Identity Is Lost Without A Moral Compass

Research on neurodegenerative diseases suggests that, more than anything else, moral traits like kindness and integrity define who we are.

What defines a person? Is it their memories? Their hobbies? Look deeper, argue a pair of researchers—into the soul, so to speak. According to a new study, kindness, loyalty, and other traits of morality are what really constitute someone’s being.

“Over the past few years my research has gradually been shifting toward personal identity, and specifically the question of what makes you you,” Nina Strohminger, lead author of the new paper and a postdoctoral associate at the Yale School of Management, writes in an email. In previous work, she and co-author Shaun Nichols found that moral traits, such as empathy or politeness, seemed to be the most important component of identity. But that research focused on hypothetical situations—if a friend became a jerk, would he or she still be the same person you knew before? The new study “is an expansion of that work that aims to see if this privileging of moral traits extends to a real-world example of radical mental change, neurodegeneration,” Strohminger writes.
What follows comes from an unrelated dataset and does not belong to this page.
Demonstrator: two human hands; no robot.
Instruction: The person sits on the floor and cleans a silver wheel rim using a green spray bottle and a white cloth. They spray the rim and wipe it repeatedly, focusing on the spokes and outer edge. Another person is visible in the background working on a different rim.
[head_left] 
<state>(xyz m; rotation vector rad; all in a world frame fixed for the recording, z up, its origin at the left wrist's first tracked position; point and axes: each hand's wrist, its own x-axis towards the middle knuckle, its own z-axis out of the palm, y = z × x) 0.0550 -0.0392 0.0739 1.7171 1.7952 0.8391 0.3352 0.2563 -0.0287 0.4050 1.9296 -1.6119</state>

“Contrary to what generations of philosophers and psychologists have thought, memory loss doesn’t make someone seem like a different person.”

Strohminger and Nichols focused on three neurodegenerative diseases: frontotemporal dementia (FTD), Alzheimer’s disease, and amyotrophic lateral sclerosis, better known as ALS or Lou Gehrig’s disease. ALS served as a control since it primarily affects movement, and not memory or moral behavior. Alzheimer’s, for its part, primarily affects memory, but also has some impact on moral behavior. Of the three, FTD is the one most likely to have a moral impact—its symptoms include a loss of empathy, poor judgment, and increasingly inappropriate behavior.

Next, Strohminger and Nichols recruited 248 people from online support groups for friends and family of patients suffering from FTD, Alzheimer’s, or ALS, and they asked questions like, “Do you feel like you still know who the patient is?” using five-point scales. Friends and family of ALS patients averaged about 4.1 points on that scale, but the number dropped to 3.8 for Alzheimer’s and to 3.4 for FTD, suggesting that morality was at the core of how people conceived their loved ones’ identities, perhaps even more than memory.

Following up with a more detailed analysis, Strohminger and Nichols discovered that symptoms of declining morality were strongly associated with the perception that a patient’s identity had changed, while failing memory, depression, and more traditional measures of personality appeared to have almost nothing to do with a person’s identity. The only other symptom that had any discernible impact on identity was aphasia, a language impairment.

“Contrary to what generations of philosophers and psychologists have thought, memory loss doesn’t make someone seem like a different person,” Strohminger writes. “Rather, morality … played the largest role in whether someone comes across as themselves or whether their identity has been swallowed up by the disease.”